76 messages over 10 pages: 1 2 3 4 5 6 7 ... 7 ... 9 10 Next >>
mrwarper Diglot Winner TAC 2012 Senior Member Spain forum_posts.asp?TID=Registered users can see my Skype Name Joined 5227 days ago 1493 posts - 2500 votes Speaks: Spanish*, EnglishC2 Studies: German, Russian, Japanese
| Message 49 of 76 06 August 2011 at 3:54pm | IP Logged |
Actually, so far I've spent more time polishing my tools than creating parallel texts with them... juggling two jobs and all, that was OK, since I figured even if I had no time for myself, my students would benefit from it anyway. Boy was I wrong! While there are some people who appreciate and use my stuff, they're certainly way more serious about their language studies than my students are - isn't that ironic? ;(
Anyway, I finally found some time to create parallel texts for me, and it turns out I have very little need for them, in the sense that after reading and absorbing a few parallel texts, I am quite comfortable reading target-only materials.
The up side of it is that now I'm able to produce very high-quality -even I say so myself- 2-way or 3-way parallel texts, at an approximate rate of a three hundred-page novel per evening. My output is such that you can switch between (roughly) paragraph- and sentence- level alignment at will, and display it on columns or interleaved (Franker style?), so pretty much anyone should be happy with it. The texts I can produce can also be printed for those who prefer reading long things on paper -like myself-, or kept in electronic form to play around with them, link them to on-line dictionaries, etc. Samples are available upon request.
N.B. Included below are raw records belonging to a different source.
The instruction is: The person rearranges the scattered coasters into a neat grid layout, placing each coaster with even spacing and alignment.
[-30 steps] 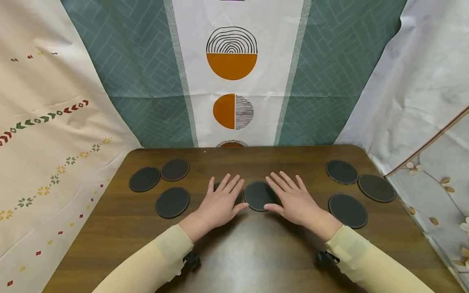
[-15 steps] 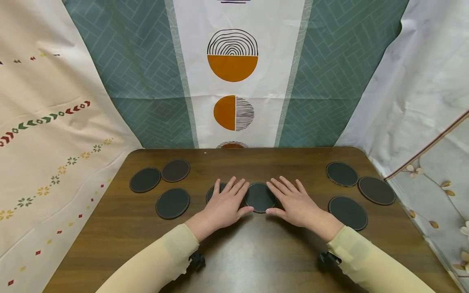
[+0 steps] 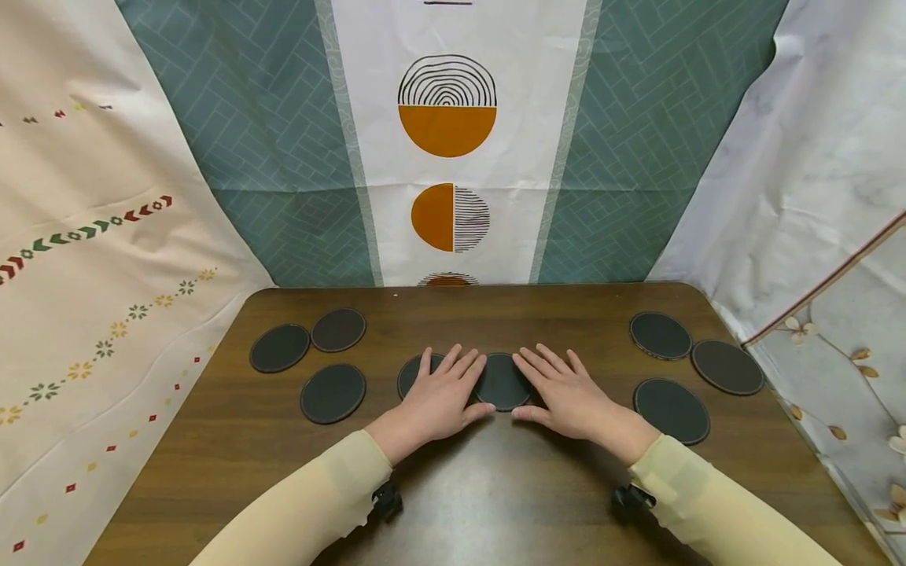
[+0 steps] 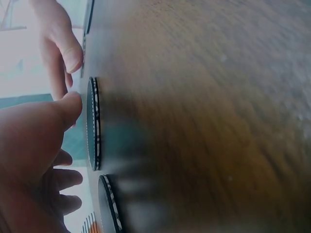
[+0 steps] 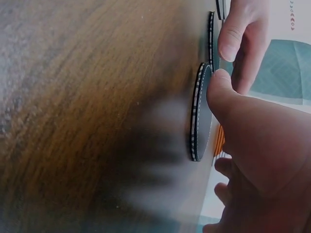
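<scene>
I see left hand (image 3: 440, 401) drifted inward, baring more of left-centre black coaster (image 3: 407, 378). Right hand (image 3: 569, 399) nearly unmoved. Both straight-fingered, gripping nothing; right-centre black coaster (image 3: 502, 383) lies on wood-grain table (image 3: 495, 487) between: work looks unstarted.

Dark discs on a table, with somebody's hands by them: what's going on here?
A person's left hand and right hand are stretched out over the table, gripping nothing. From above, the left hand partly hides one middle disc, and the right hand overlaps the edge of the other disc. Three more discs lie to the left, three others to the right. I can't tell whether either hand touches a disc.
</scene>
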Motion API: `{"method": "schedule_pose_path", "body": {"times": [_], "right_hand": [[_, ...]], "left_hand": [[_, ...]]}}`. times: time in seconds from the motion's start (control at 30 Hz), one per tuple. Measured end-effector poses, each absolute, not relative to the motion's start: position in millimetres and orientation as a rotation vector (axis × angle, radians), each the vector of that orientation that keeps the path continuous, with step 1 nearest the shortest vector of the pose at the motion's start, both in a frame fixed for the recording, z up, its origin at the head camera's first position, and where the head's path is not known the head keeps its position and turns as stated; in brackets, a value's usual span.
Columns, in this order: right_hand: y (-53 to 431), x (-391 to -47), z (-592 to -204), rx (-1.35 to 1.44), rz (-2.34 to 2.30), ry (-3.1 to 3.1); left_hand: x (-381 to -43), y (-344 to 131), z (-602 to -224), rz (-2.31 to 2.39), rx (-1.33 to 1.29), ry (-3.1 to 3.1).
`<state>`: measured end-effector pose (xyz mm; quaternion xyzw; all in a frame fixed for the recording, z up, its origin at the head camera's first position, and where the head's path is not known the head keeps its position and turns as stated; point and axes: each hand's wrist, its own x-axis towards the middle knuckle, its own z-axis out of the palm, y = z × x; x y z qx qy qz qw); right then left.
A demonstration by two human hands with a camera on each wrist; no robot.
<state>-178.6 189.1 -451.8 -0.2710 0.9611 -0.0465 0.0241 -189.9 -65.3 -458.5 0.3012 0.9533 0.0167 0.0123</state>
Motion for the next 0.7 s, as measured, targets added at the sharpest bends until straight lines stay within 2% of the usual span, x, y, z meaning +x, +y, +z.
{"method": "schedule_pose_path", "body": {"times": [0.7], "right_hand": [[192,-181,-462,-0.878,-0.220,2.964]], "left_hand": [[-196,-62,-463,0.073,0.928,2.941]]}}
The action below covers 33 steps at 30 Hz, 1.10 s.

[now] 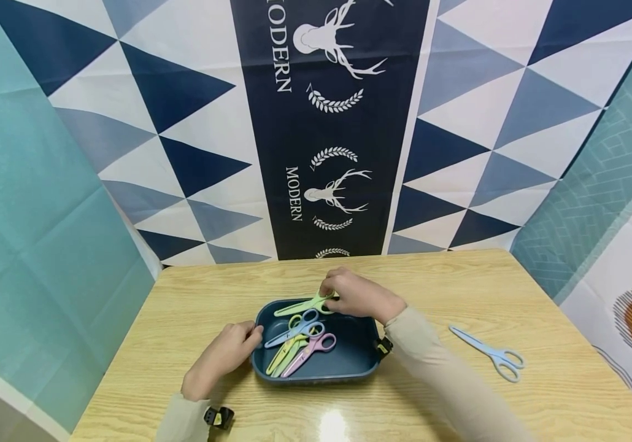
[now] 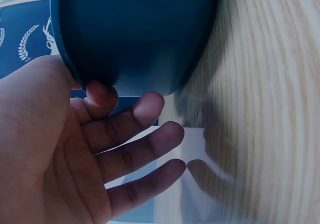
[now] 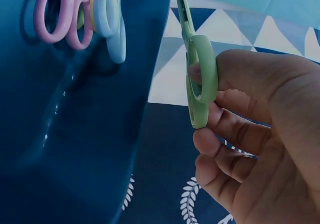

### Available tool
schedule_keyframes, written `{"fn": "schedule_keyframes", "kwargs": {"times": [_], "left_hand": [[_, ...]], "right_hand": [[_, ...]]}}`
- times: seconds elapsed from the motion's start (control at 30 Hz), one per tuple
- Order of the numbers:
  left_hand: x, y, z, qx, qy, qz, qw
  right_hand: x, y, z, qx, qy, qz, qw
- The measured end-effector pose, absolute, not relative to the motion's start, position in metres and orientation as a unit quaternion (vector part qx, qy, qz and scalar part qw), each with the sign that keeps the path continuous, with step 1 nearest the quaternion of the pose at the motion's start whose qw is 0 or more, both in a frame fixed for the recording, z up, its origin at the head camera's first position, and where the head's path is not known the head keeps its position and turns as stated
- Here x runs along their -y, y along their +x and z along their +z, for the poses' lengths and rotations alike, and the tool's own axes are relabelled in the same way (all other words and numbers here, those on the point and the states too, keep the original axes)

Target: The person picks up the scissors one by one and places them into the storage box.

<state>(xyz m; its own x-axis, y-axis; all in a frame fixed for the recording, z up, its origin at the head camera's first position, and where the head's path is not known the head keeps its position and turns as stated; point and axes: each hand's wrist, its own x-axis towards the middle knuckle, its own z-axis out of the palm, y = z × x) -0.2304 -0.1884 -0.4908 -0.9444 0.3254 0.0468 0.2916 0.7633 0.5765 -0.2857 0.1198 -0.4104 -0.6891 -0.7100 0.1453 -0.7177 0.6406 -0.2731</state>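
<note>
My right hand (image 1: 357, 293) pinches a pair of light green scissors (image 1: 296, 308) by a handle loop, above the far rim of a dark blue plastic bin (image 1: 357, 344). In the right wrist view, thumb and forefinger grip the green scissors' loop (image 3: 209, 74). My left hand (image 1: 226, 350) holds the bin's left end, thumb and forefinger at the rim (image 2: 75, 69) and the other fingers loose outside. Inside the bin lie blue scissors (image 1: 287, 336), pink scissors (image 1: 300, 357) and yellow scissors (image 1: 277, 359), overlapping, with another green pair partly hidden among them.
Another pair of light blue scissors (image 1: 481, 347) lies on the wooden table (image 1: 432, 276) to the right of the bin. A patterned cloth wall (image 1: 332, 135) rises behind the table's far edge. Teal sheeting (image 1: 23, 202) hangs at the left.
</note>
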Motion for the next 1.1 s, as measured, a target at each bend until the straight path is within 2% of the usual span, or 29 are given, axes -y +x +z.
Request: {"fn": "schedule_keyframes", "kwargs": {"times": [1.1], "left_hand": [[0.187, -0.23, -0.488, -0.937, 0.164, 0.307, 0.031]], "right_hand": [[-0.091, -0.281, -0.423, 0.916, 0.364, 0.158, -0.055]]}}
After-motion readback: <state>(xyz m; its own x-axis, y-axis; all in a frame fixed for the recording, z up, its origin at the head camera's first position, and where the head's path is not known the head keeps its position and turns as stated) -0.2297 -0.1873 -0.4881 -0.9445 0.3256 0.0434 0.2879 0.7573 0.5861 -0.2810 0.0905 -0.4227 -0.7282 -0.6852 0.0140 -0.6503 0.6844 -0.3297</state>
To get my tools ready for prime time (they still need some more polishing but I'm lacking motivation) I've been thinking of offering some kind of cheap aligning service here at HTLAL (where else would I find people in need of such a weird thing?). However, I'm not sure if such commercial activities contravene any rules or should undergo any kind of procedure, even if being very low profile, so I'd be glad if someone has ideas / previous experience about/with this.
1 person has voted this message useful
| Abdalan Triglot Senior Member Brazil abdalan.wordpress.co Joined 5047 days ago 120 posts - 194 votes Speaks: Portuguese*, French, English Studies: German
| Message 50 of 76 07 August 2011 at 7:38pm | IP Logged |
I created some parallel texts also. Two of them can be seen
here (Scribd) .
I simply love the fact that someone could use those books, spending much less time to
profit them as a learning tool than myself, as I applied much effort (time) to get them
confortable to follow (at least I guess so).
Edited by Abdalan on 07 August 2011 at 7:48pm
3 persons have voted this message useful
| carlonove Senior Member United States Joined 5987 days ago 145 posts - 253 votes Speaks: English* Studies: Italian
| Message 51 of 76 08 August 2011 at 1:26am | IP Logged |
mrwarper wrote:
Actually, so far I've spent more time polishing my tools than creating parallel texts with them... juggling two jobs and all, that was OK, since I figured even if I had no time for myself, my students would benefit from it anyway. Boy was I wrong! While there are some people who appreciate and use my stuff, they're certainly way more serious about their language studies than my students are - isn't that ironic? ;(
Anyway, I finally found some time to create parallel texts for me, and it turns out I have very little need for them, in the sense that after reading and absorbing a few parallel texts, I am quite comfortable reading target-only materials.
The up side of it is that now I'm able to produce very high-quality -even I say so myself- 2-way or 3-way parallel texts, at an approximate rate of a three hundred-page novel per evening. My output is such that you can switch between (roughly) paragraph- and sentence- level alignment at will, and display it on columns or interleaved (Franker style?), so pretty much anyone should be happy with it. The texts I can produce can also be printed for those who prefer reading long things on paper -like myself-, or kept in electronic form to play around with them, link them to on-line dictionaries, etc. Samples are available upon request.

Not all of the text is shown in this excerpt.